Бедный мальчик не мог спать. Теперь, когда он умел размышлять, он чувствовал, что эта драгоценная способность влечет за собою другой печальный дар предвиденья. К счастью, им владела страсть, заглушавшая страх. Он хотел жить сообразно с природой, свободным и самостоятельным существом. Он не знал этого слова — природа, но был в восторге оттого, что живет как дикарь, и чувствовал какую-то горделивую радость при мысли, что его не соблазняет мирный приют у домашнего очага и тишина родимых полей. Он решился остаться в своем гнезде, на том основании, что если на скале поселились птицы, то вероятно, они в этом случае одарены большею проницательностью, нежели человек, и чувствуют инстинктивно, что скала еще тверда и не скоро обрушится.
Он прожил в дюне все лето, покупая себе съестные припасы в разных местах; он нигде не говорил, кто он и откуда; все более и более привыкал он питаться только дарами моря и плодами для того, чтобы не быть рабом своего желудка. Вскоре он стал так воздержан в пище, что его уже не тянуло ходить в деревню. Ему удалось встретить промышленников, приехавших за перьями, и он продал им свой товар так, что никто не видал. Он был настолько благоразумен, что не стал очень дорожиться, чтобы иметь покупателей и впредь. Он согласился взять по экю за перо, а так как у него было пятьдесят перьев, ему отсчитали триста ливров блестящими золотыми луидорами. В те времена такая сумма считалась огромной, и можно поручиться, что ни одному крестьянскому мальчику никогда не привелось добыть столько денег.

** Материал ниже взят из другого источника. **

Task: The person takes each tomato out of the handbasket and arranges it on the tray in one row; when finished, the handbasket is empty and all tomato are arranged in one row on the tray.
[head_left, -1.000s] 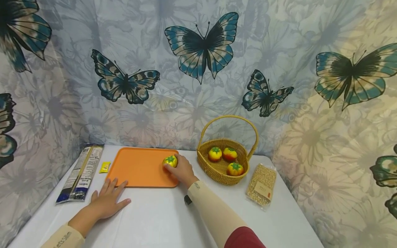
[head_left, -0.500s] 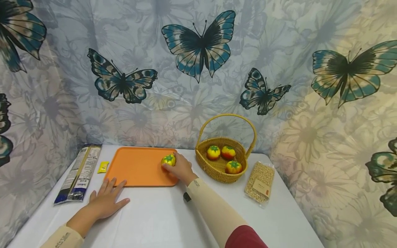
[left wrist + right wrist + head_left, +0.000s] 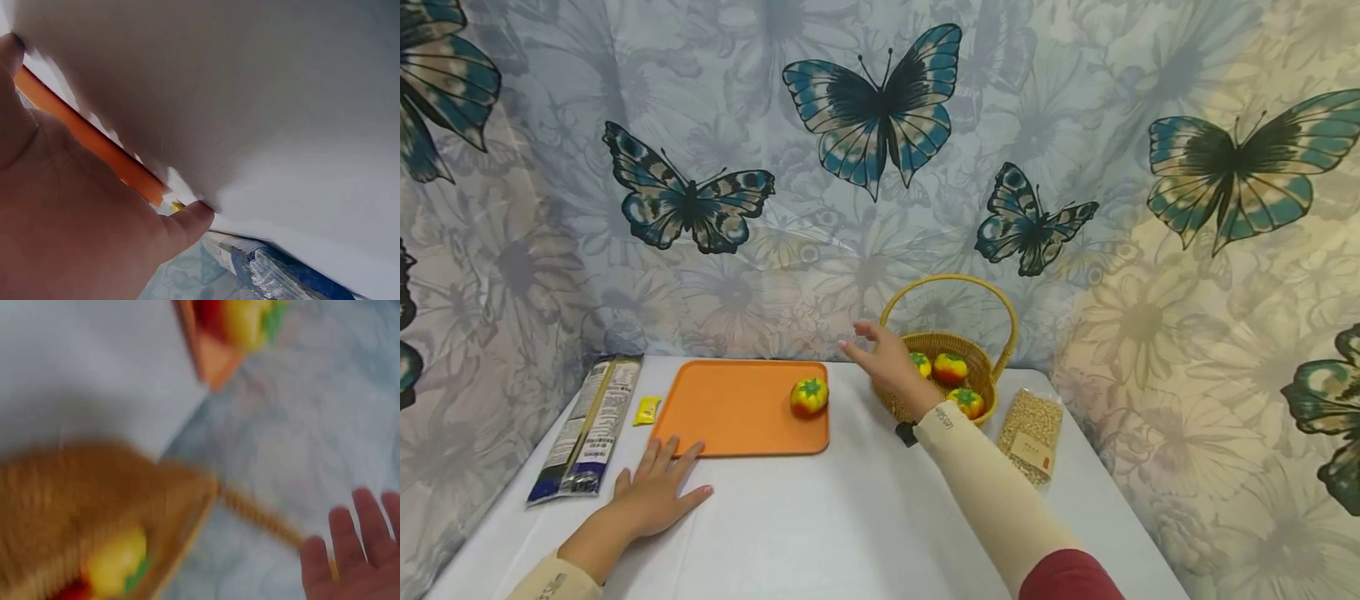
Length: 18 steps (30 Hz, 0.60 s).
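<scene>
While one fruit [image 3: 809,398] rests at the tray [image 3: 737,408]'s right edge, my right hand [image 3: 886,358] hangs beyond, empty, fingers apart; my left hand [image 3: 653,498] splays at its near edge. Placing seems done; another pick would need pinching.

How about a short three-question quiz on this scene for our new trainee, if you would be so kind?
1. In the head view, how many persimmon-shaped fruits show inside the wicker basket?
2. True or false: the right hand grips one of the fruits.
3. Which lies just to the right of the basket in the head view?
a) orange tray
b) clear bag of pale grains
c) small yellow packet

Key:
1. Three, one partly hidden.
2. False; it holds nothing.
3. b
</scene>
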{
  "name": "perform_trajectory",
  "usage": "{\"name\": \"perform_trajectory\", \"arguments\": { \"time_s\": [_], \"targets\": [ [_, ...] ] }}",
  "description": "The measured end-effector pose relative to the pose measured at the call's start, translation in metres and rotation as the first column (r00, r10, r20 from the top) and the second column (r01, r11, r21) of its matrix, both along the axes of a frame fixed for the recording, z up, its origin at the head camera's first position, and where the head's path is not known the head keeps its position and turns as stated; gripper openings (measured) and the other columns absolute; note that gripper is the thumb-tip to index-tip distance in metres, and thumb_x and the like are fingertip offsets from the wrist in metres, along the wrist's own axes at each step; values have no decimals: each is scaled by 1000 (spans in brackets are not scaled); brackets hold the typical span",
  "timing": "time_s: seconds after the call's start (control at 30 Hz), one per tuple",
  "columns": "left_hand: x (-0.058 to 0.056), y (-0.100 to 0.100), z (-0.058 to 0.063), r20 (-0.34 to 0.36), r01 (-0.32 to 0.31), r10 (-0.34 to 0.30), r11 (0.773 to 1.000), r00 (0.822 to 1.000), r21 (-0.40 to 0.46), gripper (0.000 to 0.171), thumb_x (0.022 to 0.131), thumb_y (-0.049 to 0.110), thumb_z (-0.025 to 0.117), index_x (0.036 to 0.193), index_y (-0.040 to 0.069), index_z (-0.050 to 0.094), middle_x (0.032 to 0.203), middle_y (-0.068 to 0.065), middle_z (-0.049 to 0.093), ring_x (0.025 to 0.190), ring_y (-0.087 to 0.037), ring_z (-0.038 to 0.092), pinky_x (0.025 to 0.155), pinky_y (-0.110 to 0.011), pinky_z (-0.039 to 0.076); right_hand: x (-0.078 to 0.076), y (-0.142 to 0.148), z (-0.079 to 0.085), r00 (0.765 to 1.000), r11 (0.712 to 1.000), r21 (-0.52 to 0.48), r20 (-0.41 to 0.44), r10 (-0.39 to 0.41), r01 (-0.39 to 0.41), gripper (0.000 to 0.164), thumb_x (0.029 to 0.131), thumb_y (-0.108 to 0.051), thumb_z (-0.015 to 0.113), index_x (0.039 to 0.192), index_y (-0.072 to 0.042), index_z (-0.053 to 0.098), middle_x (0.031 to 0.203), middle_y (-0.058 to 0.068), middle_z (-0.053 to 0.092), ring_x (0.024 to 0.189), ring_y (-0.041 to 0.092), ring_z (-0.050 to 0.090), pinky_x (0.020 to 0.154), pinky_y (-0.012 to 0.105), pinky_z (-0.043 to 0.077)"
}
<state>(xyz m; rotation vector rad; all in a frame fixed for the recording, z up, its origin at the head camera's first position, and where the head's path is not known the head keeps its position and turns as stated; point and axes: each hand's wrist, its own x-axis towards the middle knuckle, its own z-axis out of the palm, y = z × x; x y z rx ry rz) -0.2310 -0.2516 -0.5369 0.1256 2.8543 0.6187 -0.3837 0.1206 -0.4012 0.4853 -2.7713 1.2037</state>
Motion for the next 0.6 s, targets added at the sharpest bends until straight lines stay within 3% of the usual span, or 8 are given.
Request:
{"name": "perform_trajectory", "arguments": {
  "time_s": [0.13,0.27,0.43,0.6],
  "targets": [
    [0,0,-1,13,1,-2,1000,1000,11,99,98,75,54,168,11,26,169,-37,2,154,-59,-12,104,-89,-9,-15,43,14,999,1000,-23,46,11,-10,69,103,-51,67,155,-8,52,154,11,56,142,35,50,113,55,44],
    [-1,-2,1,11,7,-7,1000,1000,16,99,98,75,53,168,11,24,169,-37,1,153,-59,-13,104,-89,-10,-35,80,12,992,1000,-19,124,14,-12,72,104,-49,66,160,-8,45,160,14,48,144,36,47,114,57,43],
    [-3,-4,2,6,5,-5,1000,1000,11,99,98,75,53,168,12,24,169,-37,1,154,-58,-14,104,-89,-11,-57,113,-5,973,999,14,228,-38,36,81,102,-56,67,163,-9,40,162,16,44,146,38,44,116,57,40],
    [-2,-2,-2,16,6,-6,1000,1000,11,100,97,76,53,168,12,25,170,-36,1,154,-58,-13,104,-89,-9,-70,129,-27,961,994,103,269,-68,42,87,100,-55,70,164,-6,36,163,21,40,147,41,42,117,57,39]
  ]
}}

Сделавшись обладателем такого несметного богатства, Хромуша решился отнести его своим родителям, но прежде ему захотелось повидаться с дядей Лакилем. Вся его одежда, даже и праздничная, сильно пострадала от постоянного лазанья по скалам, а ему хотелось явиться к родным в приличном виде и он заказал себе в Диве новое платье, немного белья и хорошую обувь. Расплатясь за все как следует, положив в карман деньги и взяв в руки палку, он перед наступлением зимы пошел в Трувилль, где. встретил дядю, в горьких слезах возвращавшегося из церкви. Он только что похоронил свою жену, и хотя она делала жизнь его несчастною настолько, насколько было в силах ее, бедняга оплакивал ее так, как будто жил с ней душа в душу. Он очень удивился, увидев Хромушу. Он думал, что мальчик живет у родителей, и даже не сразу узнал его, так он переменился. Хромуша вырос и сильно загорел от морского воздуха, он окреп, потому что много ходил и лазил, и перестал хромать. Выражение лица его также изменилось, теперь на нем отражалась какая-то уверенность и серьезность, а взгляд стал живой и проницательный. Платье сидело на нем лучше, чем прежнее, которое сшил Тяни-влево, привыкший шить на крестьян без мерки, по навыку и глазомеру, и Хромуша казался в нем ловчее и молодцеватее; Лакилю это тотчас бросилось в глаза.